TUNGSHIH, Taiwan - When worshippers built a temple for the goddess Matsu in south Taiwan 300 years ago, they chose a spot they thought would be at a safe remove from the ocean. They did not count on global warming.
Now, as the island faces rising sea levels, the Tungshih township is forced to set up a new temple nearby, elevated by three metres (10 feet) compared with the original site.
"Right now, the temple is flooded pretty much every year," said Tsai Chu-wu, the temple's chief secretary, explaining why the 63-million-dollar project is necessary.
"Once the new temple is completed, we should be able to avoid floods and the threat of the rising sea, at least for many, many years," he said.
The temple of Matsu, ironically often described as the Goddess of the Sea, is only one example of how global warming is slowly, almost imperceptibly piling pressure on Taiwan.

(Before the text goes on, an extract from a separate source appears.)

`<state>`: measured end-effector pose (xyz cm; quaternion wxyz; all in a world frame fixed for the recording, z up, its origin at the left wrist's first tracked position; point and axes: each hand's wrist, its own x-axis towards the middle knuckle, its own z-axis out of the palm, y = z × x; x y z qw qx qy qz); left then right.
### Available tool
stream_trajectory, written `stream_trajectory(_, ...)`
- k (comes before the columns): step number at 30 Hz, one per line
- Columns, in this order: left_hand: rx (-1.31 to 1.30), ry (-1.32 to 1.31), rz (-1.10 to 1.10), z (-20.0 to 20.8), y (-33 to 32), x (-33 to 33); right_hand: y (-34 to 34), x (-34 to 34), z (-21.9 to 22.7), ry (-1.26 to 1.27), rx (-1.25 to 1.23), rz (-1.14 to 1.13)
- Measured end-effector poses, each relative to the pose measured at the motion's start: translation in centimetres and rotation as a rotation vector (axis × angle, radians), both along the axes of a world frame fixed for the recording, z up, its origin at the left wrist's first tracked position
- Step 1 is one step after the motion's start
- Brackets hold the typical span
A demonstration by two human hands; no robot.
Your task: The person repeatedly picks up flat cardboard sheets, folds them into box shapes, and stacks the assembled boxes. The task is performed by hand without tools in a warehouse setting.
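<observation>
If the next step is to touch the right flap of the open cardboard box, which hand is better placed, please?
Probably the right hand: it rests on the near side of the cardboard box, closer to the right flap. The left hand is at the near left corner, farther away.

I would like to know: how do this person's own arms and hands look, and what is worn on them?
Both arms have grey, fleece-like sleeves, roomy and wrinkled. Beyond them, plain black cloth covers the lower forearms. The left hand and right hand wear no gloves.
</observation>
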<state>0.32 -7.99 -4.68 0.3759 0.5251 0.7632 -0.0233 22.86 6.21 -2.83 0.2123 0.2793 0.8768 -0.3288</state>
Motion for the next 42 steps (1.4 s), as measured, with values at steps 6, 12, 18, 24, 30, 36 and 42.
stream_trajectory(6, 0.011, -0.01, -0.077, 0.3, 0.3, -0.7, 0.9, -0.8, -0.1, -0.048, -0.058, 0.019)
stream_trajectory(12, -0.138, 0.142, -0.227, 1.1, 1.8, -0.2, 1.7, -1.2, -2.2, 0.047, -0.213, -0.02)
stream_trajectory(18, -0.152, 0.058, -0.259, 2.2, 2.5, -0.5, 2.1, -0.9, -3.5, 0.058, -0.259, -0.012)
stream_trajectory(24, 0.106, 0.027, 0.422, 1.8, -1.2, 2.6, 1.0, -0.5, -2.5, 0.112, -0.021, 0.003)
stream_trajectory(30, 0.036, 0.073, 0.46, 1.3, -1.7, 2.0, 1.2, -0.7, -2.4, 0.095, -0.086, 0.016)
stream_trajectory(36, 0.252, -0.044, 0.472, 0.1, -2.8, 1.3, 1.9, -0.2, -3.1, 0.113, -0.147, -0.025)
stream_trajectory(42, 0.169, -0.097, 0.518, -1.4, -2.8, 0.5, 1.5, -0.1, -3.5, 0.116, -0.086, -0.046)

Mountains cover two thirds of Taiwan, but the heart of the island's economy is concentrated in the remaining third, which stretches down the west coast and consists mostly of flat land near sea level.
This part of Taiwan is home to a string of populous cities, several industry zones, three nuclear power plants -- and a petrochemical complex, built in the 1990s by Formosa Plastics Group for over 20 billion US dollars.
And unlike the temple, none of these crucial economic establishments can possibly be lifted, leaving them exposed to the elements.
"If the sea levels keep rising, part of Taiwan's low-lying western part could be submerged," said Wang Chung-ho, an earth scientist at Taiwan's top academic body Academia Sinica.
An influential Taiwan documentary released earlier this year argued the risk to the petrochemical complex was very real. However, a Formosa Plastics official told AFP stringent construction measures meant there was no danger.
Still, environmentalists consider the risk too high to ignore, and they point out that it is compounded by the overpumping of groundwater both for traditional agriculture and for fish farming.
This has caused the groundwater level to fall and land to subside below sea level in some coastal areas, experts warn.
The greatest extent of seawater encroachment has been estimated to be as far as 8.5 kilometres inland with an affected area of about 104 square kilometres (40 square miles) in southern Taiwan's Pingtung county, according to a study co-written by Wang.
Once low-lying areas are routinely invaded by sea water, it is very hard to turn back the tide, analysts warned.
"They may not be restored and become wastelands within 100 years," warned Hsu Tai-wen, the head of the Hydraulic and Ocean Engineering Department of the National Cheng Kung University in Tainan city in the south of Taiwan.
In its 2007 assessment report, the Intergovernmental Panel on Climate Change of the United Nations said that due to the global warming, the world's sea level is projected to rise by up to 0.59 metres before the end of this century.
However, Wang was more pessimistic, citing recent findings that greenhouse gas emissions are growing faster than previously believed.
"As more records show that the global warming is turning for the worse, we estimate that the sea level would rise by up to two metres before the close of the century, or up to 10 times that of the last century," he said.
The residents of the capital Taipei may be among the first to suffer, due to the risk posed to Tamshui, a town within day-trip distance popular because of its lively and picturesque waterfront.
"The streets of coastal cities like Tamshui would be invaded by saline water," said Wang.
The authorities have started drafting the island's first climate change whitepaper, which aims to come up with comprehensive measures to prevent natural disasters caused by rising temperatures.
Apart from rising sea levels, scientists at Academia Sinica warned late last year that global warming would cause the amount of heavy rain dumped on Taiwan to triple over the next 20 years.
The projection was based on statistics showing the incidence of heavy rainfall has doubled in the past 45 years, which the scientists say has coincided with a global rise in temperatures.
The torrential rains unleashed by a typhoon could burst the Shihmen Dam, a reservoir on a river that flows past Taipei county, where millions of people reside, Wang warned.
The whitepaper draft calls for raising existing coastal embankments, constructing dams, improving conservation of river water and soil upstream, and laying idle some areas reclaimed from the ocean and rivers.
"This should have been done earlier," said Hsu, a member of an academic panel that reviewed the whitepaper.